If ever there was a pub that could lay claim to being an
institution in Chiang Mai, it is the pub known simply as ‘The Pub’. It has
been on Huay Keaw Road for around 30 years, so is certainly no ‘Johnny come
lately’! However, like all well established venues, it has also had its fair
share of ups and downs. 2003 was not one of The Pub’s better years, but now
with a new manager in the person of long time hostelry professional Grahame
Quinn, we went along to see where The Pub was heading in 2004.
For those who have not been there, despite its 30 year
history, the building is set back from the road, with its own gardens and
scattered garden settings. However, on entering the building itself, you are
stepping back into the days of the old pubs in England. Dark, low ceilings,
roughly hewn wood beams, flintlock rifles above the ‘fireplace’, horse
brasses and old photographs on the walls. I have stood in many of these in the
UK. And like its UK counterparts, there are the ‘regulars’ sitting and
standing around the bar, discussing everything of note that week. And again,
there is the omnipresent Grahame, making sure that it runs smoothly, as all good
publicans do, while the very cheery bar staff keep everyone in their libations.

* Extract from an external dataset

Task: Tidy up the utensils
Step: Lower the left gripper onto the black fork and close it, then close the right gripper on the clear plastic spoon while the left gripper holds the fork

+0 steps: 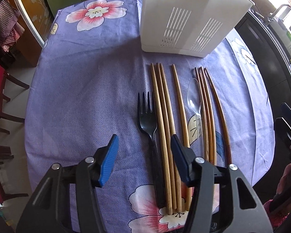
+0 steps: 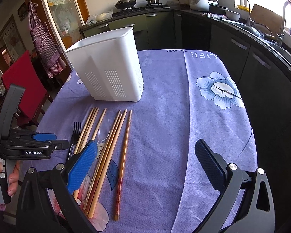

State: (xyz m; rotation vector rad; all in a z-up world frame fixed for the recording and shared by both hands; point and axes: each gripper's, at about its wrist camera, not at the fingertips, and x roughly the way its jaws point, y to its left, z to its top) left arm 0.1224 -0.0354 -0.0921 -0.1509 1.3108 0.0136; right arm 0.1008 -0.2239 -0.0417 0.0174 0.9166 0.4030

there is more to The Pub than just the bar. There is a dining section, down a
few steps, and then another air-conditioned sports bar area where all the major
sports are covered, including Aussie Rules, said Grahame.
The menu is predominantly UK style food, but there is also a
page of Thai favourites (B. 75-85 for the majority). Bar snacks are generally
under B. 100 and include Welsh Rarebit and Toasties. There are three soups (B.

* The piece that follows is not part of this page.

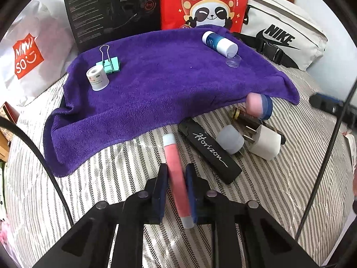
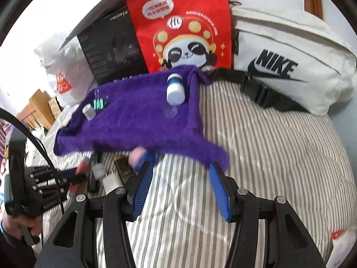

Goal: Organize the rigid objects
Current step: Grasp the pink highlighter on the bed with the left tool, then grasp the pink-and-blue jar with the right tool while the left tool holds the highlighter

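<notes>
My left gripper (image 1: 176, 167) is shut on a pink tube (image 1: 175, 156) with pale blue ends, which lies on the striped bedding (image 1: 111, 178) just in front of the purple towel (image 1: 156, 78). Right of the tube lie a black Horizon case (image 1: 209, 151), a pale cap (image 1: 229, 139), a white plug (image 1: 265, 144) and a pink and blue cylinder (image 1: 260, 106). On the towel sit a tape roll (image 1: 97, 77), a teal binder clip (image 1: 109, 64), a blue and white bottle (image 1: 219, 42) and a clear cap (image 1: 233, 60). My right gripper (image 2: 180, 164) stands open over bare bedding near the towel's (image 2: 138, 122) front corner.
A black headset box (image 1: 111, 11), a red panda bag (image 1: 205, 4), a white Nike bag (image 1: 283, 38) and a white Miniso bag (image 1: 29, 53) line the back. A black cable (image 1: 323, 156) crosses the right side. Striped bedding (image 2: 267, 156) spreads to the right.
</notes>
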The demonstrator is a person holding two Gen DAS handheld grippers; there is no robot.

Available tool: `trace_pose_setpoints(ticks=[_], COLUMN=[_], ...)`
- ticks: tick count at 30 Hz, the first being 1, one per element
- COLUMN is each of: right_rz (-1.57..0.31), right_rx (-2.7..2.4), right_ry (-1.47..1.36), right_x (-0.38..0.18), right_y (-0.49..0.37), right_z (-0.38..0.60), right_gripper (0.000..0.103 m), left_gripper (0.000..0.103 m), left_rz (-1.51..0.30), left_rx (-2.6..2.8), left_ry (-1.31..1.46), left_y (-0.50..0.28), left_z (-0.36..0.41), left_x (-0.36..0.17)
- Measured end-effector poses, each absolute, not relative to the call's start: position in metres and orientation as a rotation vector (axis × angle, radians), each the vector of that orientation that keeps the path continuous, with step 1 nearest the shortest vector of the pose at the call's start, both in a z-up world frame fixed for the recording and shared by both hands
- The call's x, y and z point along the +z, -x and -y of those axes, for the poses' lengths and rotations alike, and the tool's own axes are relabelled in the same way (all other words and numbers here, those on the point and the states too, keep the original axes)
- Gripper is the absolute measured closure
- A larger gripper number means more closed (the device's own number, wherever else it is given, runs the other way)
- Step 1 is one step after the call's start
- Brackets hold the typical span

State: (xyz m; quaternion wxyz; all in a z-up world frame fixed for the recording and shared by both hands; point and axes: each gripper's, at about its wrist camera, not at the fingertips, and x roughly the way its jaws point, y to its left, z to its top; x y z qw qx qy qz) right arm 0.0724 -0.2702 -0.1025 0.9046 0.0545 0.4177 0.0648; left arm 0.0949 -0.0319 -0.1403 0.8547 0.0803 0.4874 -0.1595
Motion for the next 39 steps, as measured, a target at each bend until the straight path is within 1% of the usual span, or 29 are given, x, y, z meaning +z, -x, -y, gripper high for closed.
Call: trace_pose_setpoints(ticks=[7, 11, 15, 24, 30, 35, 39], right_rz=[-0.916, -0.926, -0.944, -1.001, -1.002, -1.016, -1.002], right_rx=[0.174, 0.208, 0.207, 0.146, 0.114, 0.094, 0.114], right_ry=[-0.103, -0.1, -0.14, -0.139, -0.023, -0.021, -0.012], right_x=[-0.122, -0.126, -0.129, -0.142, -0.139, -0.138, -0.138], right_y=[-0.073, -0.083, -0.1, -0.136, -0.126, -0.116, -0.119], right_z=[0.25, 0.233, 0.222, 0.2, 0.201, 0.216, 0.208], right_gripper=[0.05, 0.05, 0.05, 0.05, 0.05, 0.05, 0.05], left_gripper=[0.091, 0.09, 0.09, 0.09, 0.09, 0.09, 0.09], left_rz=[-1.025, -1.016, -1.026, -1.012, -1.005, -0.996, -0.998], left_rx=[-0.354, -0.282, -0.281, -0.298, -0.314, -0.316, -0.316], left_ry=[-0.155, -0.189, -0.138, -0.129, -0.135, -0.13, -0.132], left_y=[-0.101, -0.101, -0.101, -0.099, -0.097, -0.096, -0.096], left_z=[0.03, 0.014, -0.006, -0.011, -0.012, -0.014, -0.013], left_x=[-0.141, -0.141, -0.141, -0.142, -0.142, -0.142, -0.142])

75-85) and a selection of pies and burgers (B. 110-135).
Sixteen main course choices include a vegetarian lasagne (B.
120) and a grilled salmon steak (B. 210). There are three steak choices, all at
B. 320, with the meats imported from NZ and Australia. Pork schnitzel is also on
offer at B. 155, with the cod and chips B. 145. Other very British items are the
Bangers and Mash (B. 110), pork chops (B. 155) and a London beef stew for the
same price. The prices all include the VAT.
Wines are generally under B. 750 and embrace Chilean,
Californian, South African and Australian, with the two Hardy’s selections in
the reds and whites great value at B. 650.

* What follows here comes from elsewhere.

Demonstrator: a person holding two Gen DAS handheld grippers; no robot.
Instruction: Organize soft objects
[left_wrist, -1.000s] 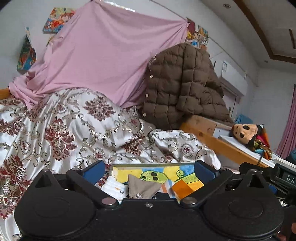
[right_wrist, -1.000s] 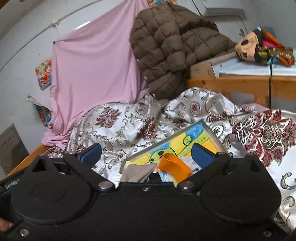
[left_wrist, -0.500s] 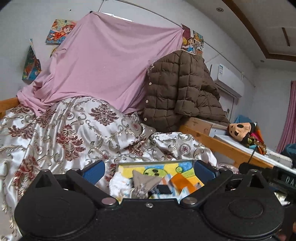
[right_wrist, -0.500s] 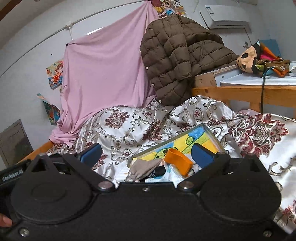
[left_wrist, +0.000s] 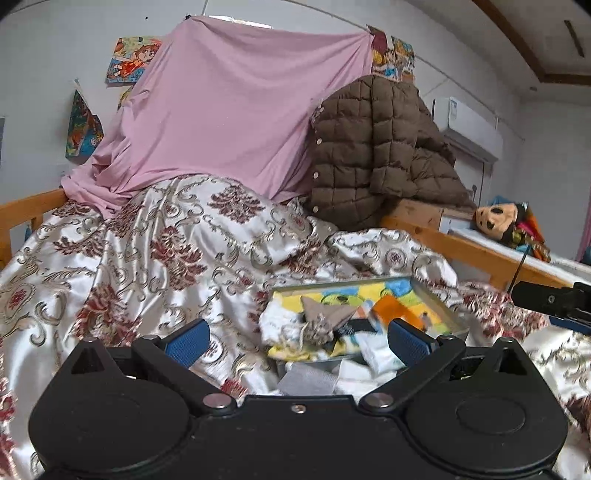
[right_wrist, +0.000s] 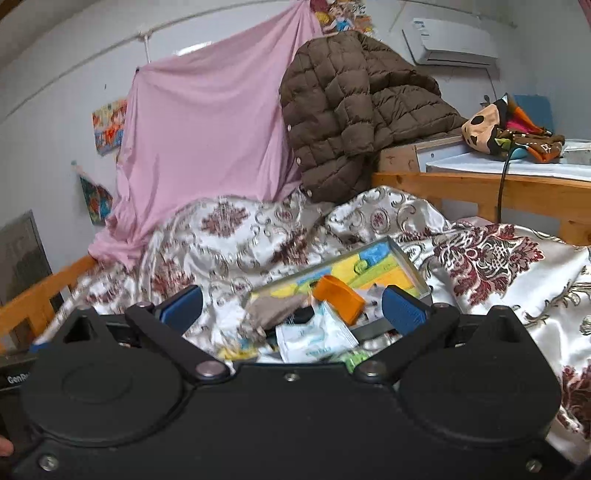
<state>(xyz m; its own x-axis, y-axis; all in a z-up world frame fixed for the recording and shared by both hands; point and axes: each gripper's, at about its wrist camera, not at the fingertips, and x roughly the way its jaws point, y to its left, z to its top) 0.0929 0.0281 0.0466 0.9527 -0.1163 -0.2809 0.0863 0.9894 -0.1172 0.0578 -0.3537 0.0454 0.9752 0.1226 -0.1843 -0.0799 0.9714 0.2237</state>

Grahame plied us with different items from his kitchen,
asking for an honest appraisal of the food on offer. To show the British
heritage has not been forgotten, the smiling waitress brought out a classic
Bangers and Mash, a classic fish and chips and a classic grilled lamb chops
complete with chips and green garden peas.
The Bangers were good heavy traditional English style
sausages and the mashed potatoes done properly. The fish was a traditional
battered cod with excellent chips, and the lamb chops came with the traditional
mint sauce. The fact that three empty plates were returned to the kitchen was
testament enough to the fact that we enjoyed all of them.
Grahame then insisted we have the desserts, despite my
protestations. However, Madame did a sterling job with the apple pies and the
mango cheese cake!
Grahame said “We are a pub that sells food, not a
restaurant that sells beer.” I would like to change that somewhat. The Pub is
really a restaurant that sells food, AND a pub that sells beer! Sometimes you
can get the best of both worlds. The Pub must go close! This is certainly one
venue on the way back up again. If you have not been for a while, I suggest you
pop down for a pint or two, and stay for dinner. You won’t go home hungry.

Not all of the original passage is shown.